Good thing, too, because I was into December with only a few weeks to go. The next few chapters were back to the slog—very slow reading—but I was getting it more, or at least I wasn’t letting it bother me as much as it had.

Then all of a sudden the absinthe or whatever the heck Joyce was on when he wrote Ulysses kicked in. The narrative turns into a surreal 200-page drama, followed by a chapter written entirely in question-and-answer form. All of a sudden, it was very entertaining and not at all a slog.

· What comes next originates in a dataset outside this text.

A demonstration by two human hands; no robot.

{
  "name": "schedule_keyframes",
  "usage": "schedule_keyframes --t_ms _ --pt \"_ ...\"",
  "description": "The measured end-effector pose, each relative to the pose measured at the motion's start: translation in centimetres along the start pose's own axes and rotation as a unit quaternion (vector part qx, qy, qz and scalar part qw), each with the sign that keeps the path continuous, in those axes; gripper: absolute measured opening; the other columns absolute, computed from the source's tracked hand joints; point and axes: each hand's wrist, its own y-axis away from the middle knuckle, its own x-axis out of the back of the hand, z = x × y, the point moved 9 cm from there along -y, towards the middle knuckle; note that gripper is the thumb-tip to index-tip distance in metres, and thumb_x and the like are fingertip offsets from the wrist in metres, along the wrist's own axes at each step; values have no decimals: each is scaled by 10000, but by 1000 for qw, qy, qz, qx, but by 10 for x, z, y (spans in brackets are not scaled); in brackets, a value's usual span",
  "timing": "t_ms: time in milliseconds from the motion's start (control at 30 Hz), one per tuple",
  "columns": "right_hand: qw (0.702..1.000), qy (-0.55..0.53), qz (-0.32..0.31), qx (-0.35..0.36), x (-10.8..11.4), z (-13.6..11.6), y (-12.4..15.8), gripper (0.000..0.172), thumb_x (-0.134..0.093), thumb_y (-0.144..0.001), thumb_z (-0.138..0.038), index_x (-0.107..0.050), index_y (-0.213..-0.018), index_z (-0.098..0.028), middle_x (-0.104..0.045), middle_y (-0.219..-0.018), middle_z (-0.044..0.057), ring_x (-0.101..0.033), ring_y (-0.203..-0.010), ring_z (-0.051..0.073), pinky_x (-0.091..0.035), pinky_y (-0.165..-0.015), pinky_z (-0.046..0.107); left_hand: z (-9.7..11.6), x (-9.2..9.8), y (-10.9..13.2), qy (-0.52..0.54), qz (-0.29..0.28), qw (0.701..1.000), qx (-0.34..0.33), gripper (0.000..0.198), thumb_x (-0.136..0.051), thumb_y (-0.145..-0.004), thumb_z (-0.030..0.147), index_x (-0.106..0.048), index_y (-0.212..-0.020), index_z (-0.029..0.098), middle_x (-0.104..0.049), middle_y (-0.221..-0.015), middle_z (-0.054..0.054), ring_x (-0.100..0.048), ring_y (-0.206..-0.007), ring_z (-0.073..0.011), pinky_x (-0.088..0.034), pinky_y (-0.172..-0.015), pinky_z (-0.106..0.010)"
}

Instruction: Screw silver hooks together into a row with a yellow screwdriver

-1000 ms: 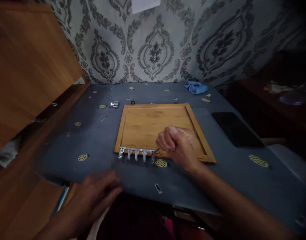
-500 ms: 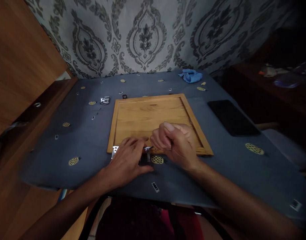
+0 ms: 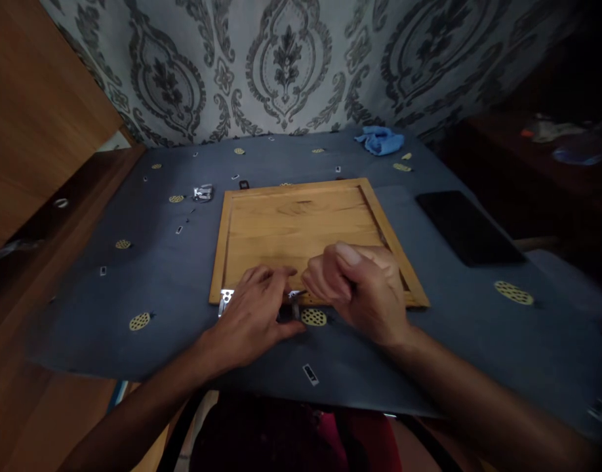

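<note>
A framed wooden panel [image 3: 291,223] lies flat on the table, its near edge toward me. My left hand [image 3: 256,305] rests over that edge, fingers curved and thumb apart, holding a metal hinge [image 3: 294,295] against the frame. Left of these fingers a shiny metal plate with holes [image 3: 225,300] shows; whether it belongs to the same hinge I cannot tell. My right hand [image 3: 357,285] is closed in a fist, thumb on top, over the panel's near right part. From it a thin dark tool tip, like a screwdriver's, points at the hinge; the rest is hidden.
Another metal hinge [image 3: 202,193] lies left of the panel, with small screw-like bits [image 3: 187,220] near it. A black flat device [image 3: 469,228] lies to the right. A blue cloth [image 3: 380,140] sits at the back, before a patterned wall. A wooden cabinet [image 3: 40,98] stands left.
The view has shifted slightly, so the panel and table look a little different in position. Both hands keep their places at the hinge, with the right fist still closed.
</note>
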Motion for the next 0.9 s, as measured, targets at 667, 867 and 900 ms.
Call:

Then I reached the final chapter, the Molly chapter, the chapter that Kate Bush obviously cribbed when she wrote this song. All I can say is if you ever decide to read Ulysses, do what you have to to make it to the end. It’s a reward for slogging through the previous 740 pages, and when I read the final line, I closed the book Dec. 21 with my goal accomplished and a smile on my face the same way as when I finished 1984: Woah, that was perfect.

Interestingly, Ulysses of all things ended up being discussion material with a female on first … well, not really a date but first meeting and hanging out. The first time was in Las Vegas in 2001 (story to come); the second time was in Los Angeles in 2004 (story also to come). The way I saw it, if a woman was able and willing to talk about Ulysses, that wasn’t a bad thing.

I started reading it again awhile ago. When we first began to date, Laurie and I would read books together apart—me in Columbus and her in Chicago. I thought this would help me to read more but also stoke the conversation flames. We did this until 2007, and Ulysses was the breaking point.

Labor Day 2007 at Ludington was when we started Ulysses, but Laurie soon got involved with a play and gave up. It was too much for her. I kept going … slowly. Ulysses isn’t as much fun to read alone. In fact, it’s better appreciated if read aloud to capture the language—particularly that final chapter. I’ve been reading in small chunks and mostly typically only at Ludington. It’s become my thing to do when we go to the beach there.

I don’t plan to make Ulysses the final book I read before I turn 50—I’m leaving that one for my third and final attempt at Moby Dick—so I need to wrap it up, and this coming Labor Day might be the time. I’ve reached the midpoint of the drama chapter, so it’s fairly easy going from here on out, although it’s 260 more pages. I will finish yes I will Yes.